Acid rain, a byproduct of the large-scale burning of sulfates and nitrates, has been an observed phenomenon since the very earliest years of the industrial revolution in 1872, when English scientist Robert Angus Smith wrote of its corrosive effect on buildings and plants. As large amounts of these chemicals are released into the atmosphere through such processes as the burning of coal, they become bonded with water vapor held in clouds and are subsequently released to the Earth in the form of highly acidic rainfalls. While acid rain only causes indirect damage to living human beings, primarily through its reactions with Volatile Organic Compounds (VOCs) to form ground-level Ozone (smog), it causes tremendous damage to soil fertility, aquatic life, and durable inorganic materials such as stone and metals. Some of the greatest measurable effects of acid rain can be observed on human constructions, particularly old buildings with facades built of corrosion-prone metals such as copper and porous stone such as limestone. 

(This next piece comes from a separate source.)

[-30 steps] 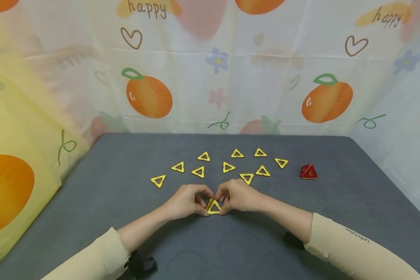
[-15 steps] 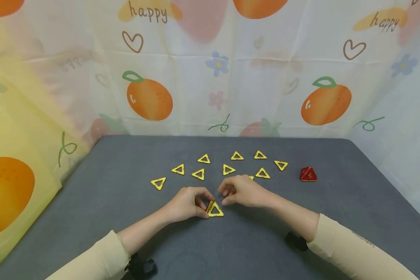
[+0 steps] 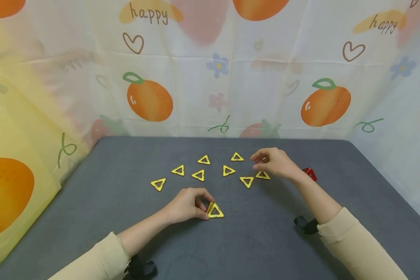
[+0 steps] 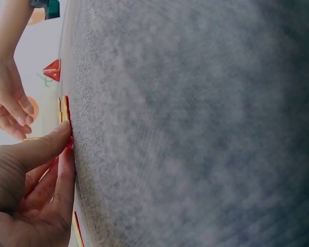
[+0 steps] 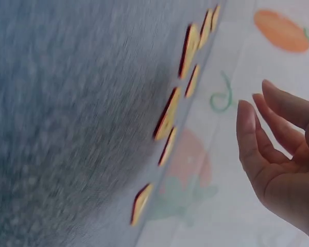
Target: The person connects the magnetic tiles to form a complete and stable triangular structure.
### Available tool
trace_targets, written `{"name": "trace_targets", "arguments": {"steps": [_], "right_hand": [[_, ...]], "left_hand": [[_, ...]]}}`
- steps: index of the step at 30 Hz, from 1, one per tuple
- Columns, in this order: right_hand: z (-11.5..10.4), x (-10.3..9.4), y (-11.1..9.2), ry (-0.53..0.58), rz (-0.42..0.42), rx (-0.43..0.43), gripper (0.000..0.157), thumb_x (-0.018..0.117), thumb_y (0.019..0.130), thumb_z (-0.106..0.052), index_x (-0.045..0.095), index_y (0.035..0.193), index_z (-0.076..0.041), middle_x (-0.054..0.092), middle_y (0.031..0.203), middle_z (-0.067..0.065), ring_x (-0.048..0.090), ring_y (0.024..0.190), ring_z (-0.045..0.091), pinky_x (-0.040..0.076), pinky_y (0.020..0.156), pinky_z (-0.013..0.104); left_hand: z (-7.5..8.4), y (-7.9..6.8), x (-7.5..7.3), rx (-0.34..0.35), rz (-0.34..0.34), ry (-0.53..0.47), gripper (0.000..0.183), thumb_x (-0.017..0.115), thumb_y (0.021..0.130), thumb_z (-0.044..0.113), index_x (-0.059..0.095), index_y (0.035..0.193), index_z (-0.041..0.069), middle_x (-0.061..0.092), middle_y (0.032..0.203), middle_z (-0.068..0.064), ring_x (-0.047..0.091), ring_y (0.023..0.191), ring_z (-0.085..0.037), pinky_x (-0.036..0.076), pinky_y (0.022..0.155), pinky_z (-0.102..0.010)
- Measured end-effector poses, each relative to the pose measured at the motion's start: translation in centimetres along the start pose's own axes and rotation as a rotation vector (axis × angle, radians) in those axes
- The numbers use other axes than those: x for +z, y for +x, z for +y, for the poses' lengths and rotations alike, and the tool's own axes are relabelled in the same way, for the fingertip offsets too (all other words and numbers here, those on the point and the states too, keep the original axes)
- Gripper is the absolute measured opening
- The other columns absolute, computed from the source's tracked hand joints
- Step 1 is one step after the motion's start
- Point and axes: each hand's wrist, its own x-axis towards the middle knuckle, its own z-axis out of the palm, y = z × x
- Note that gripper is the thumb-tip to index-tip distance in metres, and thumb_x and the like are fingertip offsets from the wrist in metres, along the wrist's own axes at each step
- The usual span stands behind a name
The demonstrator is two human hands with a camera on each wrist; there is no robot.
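Note:
My left hand (image 3: 189, 205) pinches a yellow hollow triangle tile (image 3: 209, 208) between thumb and fingers, holding it tilted up along the left side of another yellow triangle (image 3: 215, 216). In the left wrist view, the thumb and fingers close on a piece with a red edge (image 4: 69, 141). Toward the back right, my right hand (image 3: 274, 162) hovers with loosely bent fingers and holds nothing. Below its fingers a yellow triangle (image 3: 263, 178) is partly covered. In the right wrist view, the thumb and fingertips are apart.
Several yellow triangles lie spread across the grey table (image 3: 101, 217), among them a left one (image 3: 158, 188), a middle one (image 3: 228, 173) and one near the right hand (image 3: 246, 178). A red pyramid (image 3: 310, 174) stands at right, partly behind the right forearm. Behind hangs a fruit-print cloth (image 3: 192, 93).
My right hand has let go of the yellow triangle and moved away to the back right, over the far tiles. My left hand stays at the pair of triangles.

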Motion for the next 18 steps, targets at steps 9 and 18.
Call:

Unfortunately, buildings and monuments at most of the world’s most important heritage places were not built to withstand such toxic punishment, and as many of these great sites are located in or near burgeoning industrial cities, they have sustained considerable damage. In our modern global economy, as developing countries such as China and India become increasingly industrialized without implementing the stringent pollution controls mostly adopted decades ago by older industrialized nations, many of their greatest cultural treasures are at risk from their own runaway national economic success. These hazards are not, however, limited in any sense to the rapidly-industrializing world; countries such as Australia have also experienced terrible conflicts between cultural preservation and industrial concerns, while the chemical-laden clouds themselves know no borders and have the potential to float over a large area.